There has also been some success at labelling "semantic" roles in images, e.g. who is the actor? what are they acting on? what tool are they using? In the examples below, you can see that many roles are successfully recovered (green) but some are not (red). This kind of scene analysis can be used to generate captions for images and answer questions about what's in a picture.
from Yatskar, Zettlemoyer, Farhadi, "Situation Recognition" (2016)
We can also reconstruct aspects of the 3D scene, without necessarily doing a deeper analysis or associating any natural language labels. Suppose, for example, that we have two pictures of a scene, either from a stereo pair of cameras or a moving camera. Notice that distant objects stay in approximately the same image position but closer objects move significantly.
It's fairly common that we know the relative positions of the two cameras. For example, they may both be mounted on the same robot platform. Human eyes are another example. In this situation, it's easy to turn a pair of matching features into a depth estimate. (See diagram below.) These depth estimates are highly accurate for objects near the observer, which conveniently matches what we need for manipulating objects that are within grabbing distance. People who lack stereo vision can get similar information by moving their heads.
from Derek Hoiem
More interestingly, we can reconstruct the camera motion if we have enough matched features. For example, we can extract local features from a pair of images and use these as guidepoints to merge the two images into one. We can reconstruct a 3D scene down to very fine details if we have enough pictures. So we can send a drone into a space that is hazardous or inconvenient for humans to visit, and then direct a human inspector to problematic features (e.g. evidence of cracking in bridge supports).
from Derek Hoiem
from Derek Hoiem
When you have enough training examples, or enough prior knowledge, it's possible to reconstruct 3D information from a single image. For example, a mobile robot might extract the sides of this path, use their vanishing point to guess the tilt, and figure out that the blue object is something that might block its route. In this case, it's a jacket, so some robots might be able to drive over it. But it could have been a large rock.
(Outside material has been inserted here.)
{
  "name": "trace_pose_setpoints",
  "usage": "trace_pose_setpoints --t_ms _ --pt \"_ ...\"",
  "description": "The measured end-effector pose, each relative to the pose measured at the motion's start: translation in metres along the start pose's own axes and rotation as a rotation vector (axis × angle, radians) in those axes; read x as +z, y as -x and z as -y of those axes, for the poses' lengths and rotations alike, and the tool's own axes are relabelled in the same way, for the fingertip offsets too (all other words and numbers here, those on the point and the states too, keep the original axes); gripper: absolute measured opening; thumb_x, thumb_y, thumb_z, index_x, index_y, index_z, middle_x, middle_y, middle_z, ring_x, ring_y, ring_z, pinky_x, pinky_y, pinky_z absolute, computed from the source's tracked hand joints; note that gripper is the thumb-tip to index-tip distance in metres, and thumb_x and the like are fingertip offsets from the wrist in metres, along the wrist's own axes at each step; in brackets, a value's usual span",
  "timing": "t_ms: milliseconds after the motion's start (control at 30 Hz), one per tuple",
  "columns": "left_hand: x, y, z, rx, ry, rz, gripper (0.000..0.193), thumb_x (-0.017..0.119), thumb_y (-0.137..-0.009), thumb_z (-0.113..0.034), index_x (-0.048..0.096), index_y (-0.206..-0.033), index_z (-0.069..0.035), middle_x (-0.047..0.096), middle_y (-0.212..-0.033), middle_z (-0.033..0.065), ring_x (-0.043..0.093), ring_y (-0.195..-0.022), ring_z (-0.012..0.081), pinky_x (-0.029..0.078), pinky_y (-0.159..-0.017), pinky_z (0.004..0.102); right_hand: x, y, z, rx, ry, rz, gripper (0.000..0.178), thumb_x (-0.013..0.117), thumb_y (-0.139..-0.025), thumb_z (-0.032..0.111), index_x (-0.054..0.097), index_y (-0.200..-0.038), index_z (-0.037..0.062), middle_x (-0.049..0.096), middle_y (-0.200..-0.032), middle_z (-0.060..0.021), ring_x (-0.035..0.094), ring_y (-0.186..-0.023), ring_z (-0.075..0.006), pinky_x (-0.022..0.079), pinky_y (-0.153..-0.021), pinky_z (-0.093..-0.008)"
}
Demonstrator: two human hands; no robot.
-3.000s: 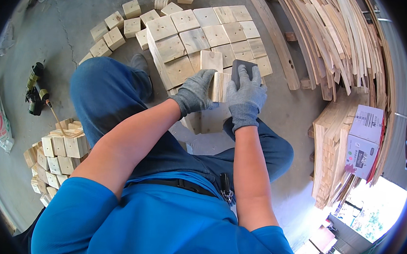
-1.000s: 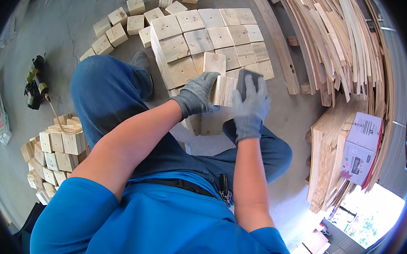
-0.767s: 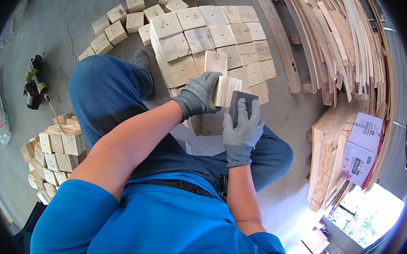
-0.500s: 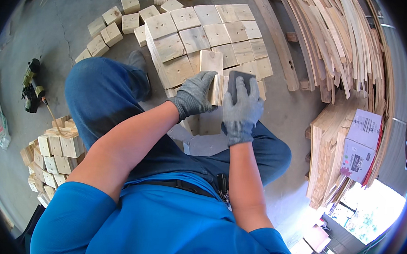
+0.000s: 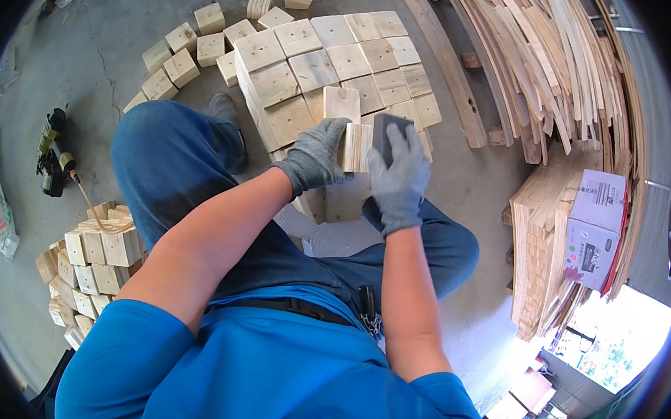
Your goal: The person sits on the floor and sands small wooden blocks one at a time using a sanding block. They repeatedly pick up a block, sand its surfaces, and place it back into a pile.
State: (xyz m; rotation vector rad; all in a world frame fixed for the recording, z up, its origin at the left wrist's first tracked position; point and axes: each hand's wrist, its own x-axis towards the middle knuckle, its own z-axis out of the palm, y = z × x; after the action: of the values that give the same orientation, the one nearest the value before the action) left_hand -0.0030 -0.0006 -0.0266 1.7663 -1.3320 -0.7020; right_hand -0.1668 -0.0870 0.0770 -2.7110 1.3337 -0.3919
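Note:
Both my hands wear grey knit gloves. My left hand point(image 5: 315, 158) grips a pale, layered wooden block point(image 5: 357, 148), holding it upright at the near edge of the block pile. In my right hand point(image 5: 400, 179) is a dark grey sanding block point(image 5: 386, 133), its flat side against or very close to the wooden block's right side. Another wooden block point(image 5: 342, 104) lies just beyond, on top of the pile point(image 5: 313, 68) of square blocks with small holes in their faces.
Loose blocks point(image 5: 209, 50) lie on the concrete floor at the far left. A block stack point(image 5: 106, 249) stands by my left leg, with a nail gun point(image 5: 52, 152) and hose further left. Long boards point(image 5: 529, 60), stacked timber point(image 5: 541, 245) and a carton point(image 5: 596, 225) line the right.
My right hand has shifted slightly with the sanding block, which now tilts a little against the wooden block. My left hand keeps its grip. The whole view has shifted slightly.

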Motion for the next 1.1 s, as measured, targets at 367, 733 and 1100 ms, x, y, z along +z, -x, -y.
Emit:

More interestingly, we can extract a 3D model for indoor scenes using our knowledge of typical room geometry, likely objects, etc. In the picture below, a program has outlined the edges delimiting the floor, ceiling, and walls.
from Derek Hoiem
Relatively recent neural net algorithms can create random images similar to a set of training images. This can be done for fun (e.g. the faces below). A serious application is creating medical images that can be for teaching/research, without giving away private medical data. Can work very well: doctors find it very hard to tell real xray images from fake ones.
from StyleGAN by Karras, Laine, Aila (NVIDIA) 2019
More interestingly, suppose that we have a 3D model for the scene. We now have enough information to add objects to the scene and make the result look right. (See picture below.) The 3D model is required to make objects sit correctly on surfaces (rather than hovering somewhere near them), give the object appropriate shading, and make light from (or bouncing off of) the object affect the shading on nearby objects. We can also remove objects, by making assumptions about what surface(s) probably continue behind them. And we can move objects from one picture into another.
Karsh, Hedau, Forsyth, Hoiem "Rendering Synthetic Objects into
Legacy Photographs" (2011)
Here is a cool video showing details of how this algorithm works (from Kevin Karsh).
A much harder, but potentially more useful, task would be to predict the future from our current observations. For example, what's about to happen to the piece of ginger in the picture below?
What's going to happen here?
Actually, your guess is probably wrong. This rat apparently wasn't hungry enough to pick up the nut.